For many years, I felt as though I was one of a tiny minority of women who understood all this, but lately I’ve seen more and more writers dare to broach the subject. Last July in The New Inquiry Charlotte Shane wrote,

…Though some feminists regard “rape equals devastation” as sacred fact, the notion that a man can ruin me with his penis strikes me as the most complete expression of vintage misogyny available. Common sense instructs us that it is far more “dangerous” to insist to young women that they will be broken by an unwanted sex act than it is to propose they might have a happy, healthy, and sexually pleasant future ahead of them in spite of a sexual assault…When we refuse to acknowledge the possibility that a rape could be anything less than a tsunami of emotional and mental destruction for a woman, we establish a fantasy of absolute male sexual power and absolute female vulnerability. We are, in essence, honoring the timeless belief that a woman’s worth, self-respect, and ability to function within society are dictated exclusively by the sexual use of her body…

Then last month in The Telegraph, Katy Brand covered similar ground:

Let me start with a trio of quotes from three famous feminists…First, Camille Paglia: “Rape is an outrage…but the hysteria around rape is equally outrageous. The whole system is now designed to make you (i.e. the victim) feel you are maimed and mutilated forever.” And…Fay Weldon…“rape is not the worst thing that can ever happen to a woman, if you are safe, alive and unmarked afterwards.” And finally Germaine Greer, “it is not women who have decided that rape is so heinous but men. The only weapon that counts in rape is the penis, which is conceptualized as devastating.” Obviously none of these women were seeking to trivialise rape with their comments, they were mainly arguing against this apparent belief in society that following a rape, a woman will never, ever truly recover – that her life will be over, that she may never feel joy again nor be able to have a functioning sexual relationship for the rest of her days. And that is quite a thing to tell someone after they have been the victim of a crime. If you tell women this over and over again, we will start to believe it, and then we will start to live as if it is true…

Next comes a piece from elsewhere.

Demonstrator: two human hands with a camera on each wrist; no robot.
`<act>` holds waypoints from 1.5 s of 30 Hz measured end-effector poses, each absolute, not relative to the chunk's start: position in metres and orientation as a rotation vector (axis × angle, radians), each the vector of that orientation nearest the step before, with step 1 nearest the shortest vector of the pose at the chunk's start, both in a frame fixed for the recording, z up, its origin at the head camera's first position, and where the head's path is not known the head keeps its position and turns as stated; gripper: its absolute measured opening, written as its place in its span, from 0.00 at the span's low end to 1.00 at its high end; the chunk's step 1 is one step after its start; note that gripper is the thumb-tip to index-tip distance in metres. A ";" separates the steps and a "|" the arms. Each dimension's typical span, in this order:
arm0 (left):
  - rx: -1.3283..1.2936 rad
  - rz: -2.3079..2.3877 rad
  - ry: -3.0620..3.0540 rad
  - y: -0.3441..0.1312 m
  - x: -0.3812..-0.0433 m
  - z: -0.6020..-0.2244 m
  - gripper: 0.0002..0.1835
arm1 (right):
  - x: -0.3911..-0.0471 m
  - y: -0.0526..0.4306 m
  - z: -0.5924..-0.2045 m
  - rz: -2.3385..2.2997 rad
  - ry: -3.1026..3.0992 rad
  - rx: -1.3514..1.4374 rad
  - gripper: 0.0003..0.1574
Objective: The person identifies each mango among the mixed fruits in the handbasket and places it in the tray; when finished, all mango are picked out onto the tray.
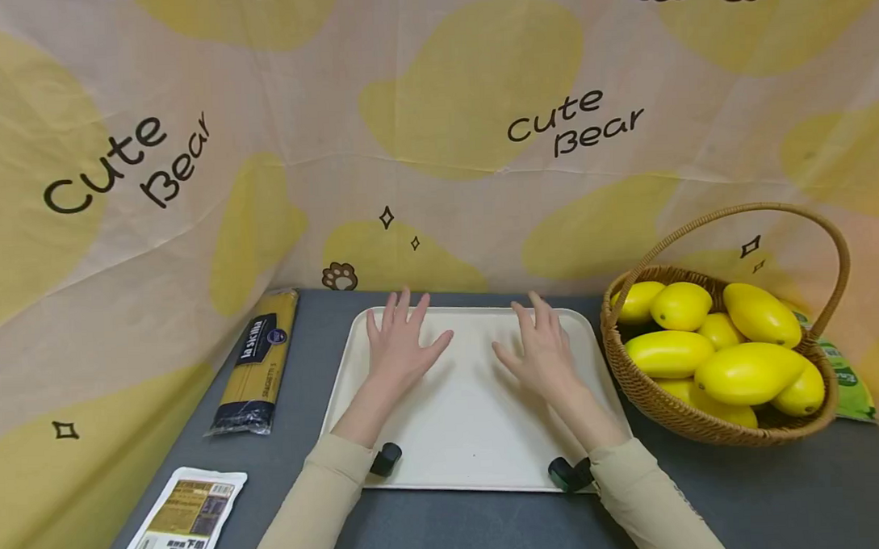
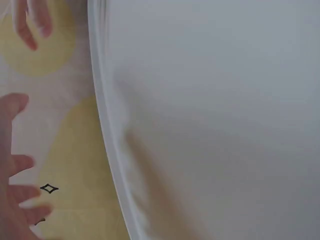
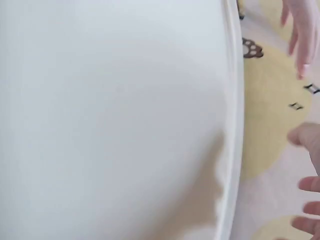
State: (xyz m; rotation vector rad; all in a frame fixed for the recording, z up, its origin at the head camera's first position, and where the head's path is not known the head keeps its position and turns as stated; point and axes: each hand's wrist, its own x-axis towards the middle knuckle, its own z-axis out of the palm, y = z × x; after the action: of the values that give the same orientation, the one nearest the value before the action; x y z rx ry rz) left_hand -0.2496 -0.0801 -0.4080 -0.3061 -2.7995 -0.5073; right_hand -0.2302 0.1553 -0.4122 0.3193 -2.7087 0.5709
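Observation:
A white rectangular tray (image 1: pixel 474 435) lies on the grey table in front of the person. Over its left half is the left hand (image 1: pixel 401 344), fingers spread, with nothing in it. The right hand (image 1: pixel 542 348) hovers above the tray's right half, also spread and holding nothing. Both hands cast soft shadows on the tray's surface. In the left wrist view, the left hand (image 2: pixel 17 185) shows at the left edge beside the tray rim (image 2: pixel 102 110). The right wrist view has the right hand (image 3: pixel 307 180) at its right edge.
Right of the tray stands a wicker basket (image 1: pixel 655 408) of yellow mangoes, a green package (image 1: pixel 854 385) behind it. A spaghetti pack (image 1: pixel 257 366) and a white pouch (image 1: pixel 182 522) lie to the left. A printed cloth (image 1: pixel 435 145) hangs behind the table.

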 end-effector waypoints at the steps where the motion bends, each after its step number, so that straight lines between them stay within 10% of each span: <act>1: -0.329 -0.562 -2.755 -0.082 -0.248 -0.407 0.34 | -0.225 0.157 -0.409 0.606 -2.658 0.378 0.38; 6: -0.398 -0.876 -2.565 -0.100 -0.240 -0.403 0.12 | -0.192 0.175 -0.377 0.519 -2.465 0.616 0.11; 12: -0.411 -1.136 -2.531 -0.138 -0.247 -0.406 0.14 | -0.152 0.220 -0.323 0.295 -2.390 0.634 0.10; 25: -0.217 -1.046 -3.207 -0.196 -0.261 -0.424 0.59 | -0.121 0.331 -0.288 0.058 -2.947 -0.031 0.60; 45: -0.378 -1.073 -3.272 -0.202 -0.278 -0.442 0.64 | -0.112 0.365 -0.319 0.192 -3.048 -0.153 0.67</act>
State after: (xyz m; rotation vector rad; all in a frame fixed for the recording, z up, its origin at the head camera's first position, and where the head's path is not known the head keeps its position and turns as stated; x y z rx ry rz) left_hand -0.2784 -0.2018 -0.4415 -0.3777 -3.2717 -1.0727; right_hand -0.1120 0.3648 -0.3195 -0.1531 -3.0477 0.1915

One Billion RisingBrand’s article was inspired by Eve Ensler’s One Billion Rising project, which encourages people – women and men both – to dance in the street as a demonstration against rape and against the “rape is eternal” narrative. As Brand put it, “It’s defiant and powerful, both to the accepted wisdom about how rape victims might behave after what they have suffered, and also a good two fingers up at anyone who wishes to crush a woman’s life force using violence and enforced sex.” Now, I can’t say that I think One Billion Rising is effective activism, because it takes a lot more than flashy demonstrations to effect the kind of change necessary to reduce the rape rate (especially when we as a society aren’t even headed in the right direction, though that’s a discussion for another day). However, I don’t think there’s anything wrong with it, and encouraging women to “rise above” the fear of rape (and its aftereffects) is an excellent idea even if this particular project can’t accomplish it. There are a number of feminists who had much harsher words for Ensler’s creation; they seem to feel it “trivializes” rape, and most of them seemed offended by the very idea of a statement on the subject that was neither bitter nor angry nor lugubrious. One such critic even compared rape to the Holocaust, which I think any reasonable person can agree is a bit much. Hyperbole, calculated outrage and dismissal of the experiences and opinions of real women who have been there may serve to advance a political agenda, but for real rape victims they do far more harm than good.